La place prééminente occupée par Genève dans le champ de l’internationalisme éducatif fait de son système éducatif, mais aussi politique, un possible modèle pour des acteurs étrangers. Dans sa contribution sur les échanges entre pédagogues genevois et catalans (chapitre  11), Joan  Soler-Mata montre que la plateforme genevoise doit sa capacité d’attraction à une diversité de facteurs dont la dimension de capitale culturelle régionale n’est pas le moindre. Avec la séduction qu’il exerce sur les nationalistes catalans, le symbole genevois d’une petite République, où l’éducation est conçue comme une matrice de tolérance

et de tradition démocratique, encourage la constitution de ces affinités électives transfrontalières. Juan  Soler-Mata analyse le foisonnement des expérimentations pédagogiques qui se déroulent chez les uns au prisme de ce que réalisent les autres et donne à voir toute la palette de canaux (publications, visites, traductions, cours, conférences, etc.) grâce auxquels s’opèrent les circulations internationales dans le champ éducatif durant ces décennies si particulières qui prendront fin brutalement avec le déclenchement de la guerre civile espagnole.
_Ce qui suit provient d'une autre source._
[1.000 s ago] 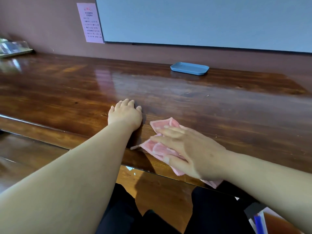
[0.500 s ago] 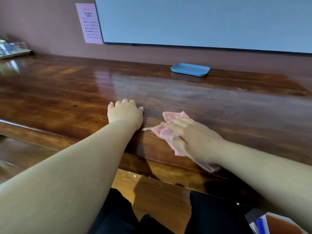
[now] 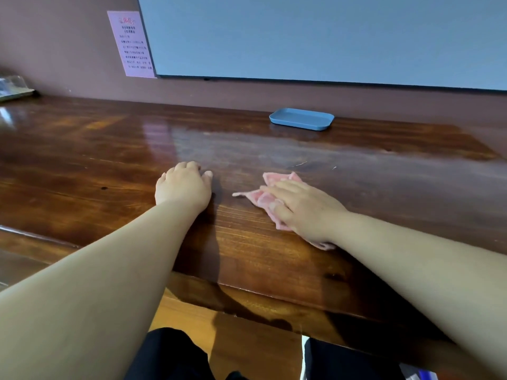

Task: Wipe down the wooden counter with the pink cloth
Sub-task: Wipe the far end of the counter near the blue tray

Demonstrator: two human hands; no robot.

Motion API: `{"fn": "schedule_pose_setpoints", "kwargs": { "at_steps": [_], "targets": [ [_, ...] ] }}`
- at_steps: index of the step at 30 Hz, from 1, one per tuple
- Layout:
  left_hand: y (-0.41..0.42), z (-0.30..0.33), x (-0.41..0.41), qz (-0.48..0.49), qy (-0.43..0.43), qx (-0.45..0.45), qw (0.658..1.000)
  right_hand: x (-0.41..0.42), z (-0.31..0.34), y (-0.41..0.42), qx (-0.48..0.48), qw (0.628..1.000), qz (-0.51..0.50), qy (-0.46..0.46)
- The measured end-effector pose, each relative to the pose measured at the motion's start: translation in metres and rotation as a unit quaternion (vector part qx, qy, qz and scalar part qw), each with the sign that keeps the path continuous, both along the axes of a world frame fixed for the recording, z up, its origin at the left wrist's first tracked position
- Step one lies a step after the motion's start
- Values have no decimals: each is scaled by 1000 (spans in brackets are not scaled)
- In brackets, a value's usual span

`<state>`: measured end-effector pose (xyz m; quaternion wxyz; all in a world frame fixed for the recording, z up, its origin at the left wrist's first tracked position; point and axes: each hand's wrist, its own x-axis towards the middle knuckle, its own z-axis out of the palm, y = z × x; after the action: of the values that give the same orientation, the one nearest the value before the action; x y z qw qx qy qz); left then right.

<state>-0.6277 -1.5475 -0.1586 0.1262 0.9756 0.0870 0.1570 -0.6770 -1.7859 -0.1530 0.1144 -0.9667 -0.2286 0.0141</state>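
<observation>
Right hand (image 3: 303,207) pressing the pink cloth (image 3: 267,197) flat on the wooden desk (image 3: 356,193).

The right hand's fingers (image 3: 277,187) lie straight and spread over the crumpled cloth, pressing it down rather than curling round it; cloth edges stick out past the fingertips toward the wall and at the wrist. The left hand (image 3: 182,185) rests palm down on the desk just beside the cloth, apart from it, fingers loosely bent at the tips and holding nothing. A shallow blue tray (image 3: 301,119) sits well apart at the back of the desk near the wall, with nothing visible inside it. A pink notice (image 3: 133,43) hangs on the wall beside a large pale board (image 3: 329,34). At the far left edge lies a clear-wrapped item (image 3: 12,87), too blurred to identify.
</observation>
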Motion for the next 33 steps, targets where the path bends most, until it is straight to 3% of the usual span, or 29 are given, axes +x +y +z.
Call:
{"fn": "schedule_pose_setpoints", "kwargs": {
  "at_steps": [3,8,14,17,20,28,33],
  "targets": [
    [2,2,5,3,8,-10,1000,20,2,12,-18,999,-38,-27],
    [12,1,18,-1,24,-15,1000,10,-8,-4,-20,999,35,-24],
    [6,-1,35,2,53,-40,998,57,2,14,-13,998,-57,-17],
    [-7,-2,44,-27,53,-22,998,49,-3,7,-36,998,-14,-44],
    [-7,-2,56,-35,41,-3,999,48,-11,-6,-2,998,38,-45],
    [1,-17,68,-20,109,13,994,123,-2,10,-5,995,-91,-26],
    [1,-23,67,-14,101,30,994,115,-13,0,4,1000,-15,-13]
  ]
}}
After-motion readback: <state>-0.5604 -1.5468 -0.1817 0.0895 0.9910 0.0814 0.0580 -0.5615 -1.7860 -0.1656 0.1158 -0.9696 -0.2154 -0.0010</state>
Étroitement associé au terreau lémanique et à l’expérience historique de la SDN, l’esprit de Genève a cependant pu lui aussi être considéré comme un modèle et faire l’objet de transferts. Matthieu  Gillabert le voit en particulier s’implanter à Paris, où se discute la construction de la Cité universitaire internationale durant les années  1920 (chapitre  12). Acteurs du microcosme genevois et promoteurs parisiens de cette cité partagent la même foi en un internationalisme libéral qui veut voir dans le développement des échanges transfrontaliers la promesse d’un monde meilleur, car plus intégré et plus interdépendant, à commencer par ses futures élites, ce milieu étudiant qui un jour façonnera à sa mesure les destinées du monde : le souci de sa formation, de son bien-être, de son intégrité physique et morale se trouve donc au cœur du projet des fondateurs. Ce projet est appelé à expérimenter l’internationalisme éducatif, la Cité universitaire internationale devenant un peu, à son tour, une « SDN en miniature », et comme sa grande sœur, un forum traversé de tensions, de doutes, de désillusions à mesure que s’écoule l’entre-deux-guerres. Des tensions dont le point d’orgue se fixe, après la guerre, sur la question de l’adhésion des étudiants à ce modèle, à l’heure de la décolonisation et de la remise en cause des modèles paternalistes de gestion de la jeunesse.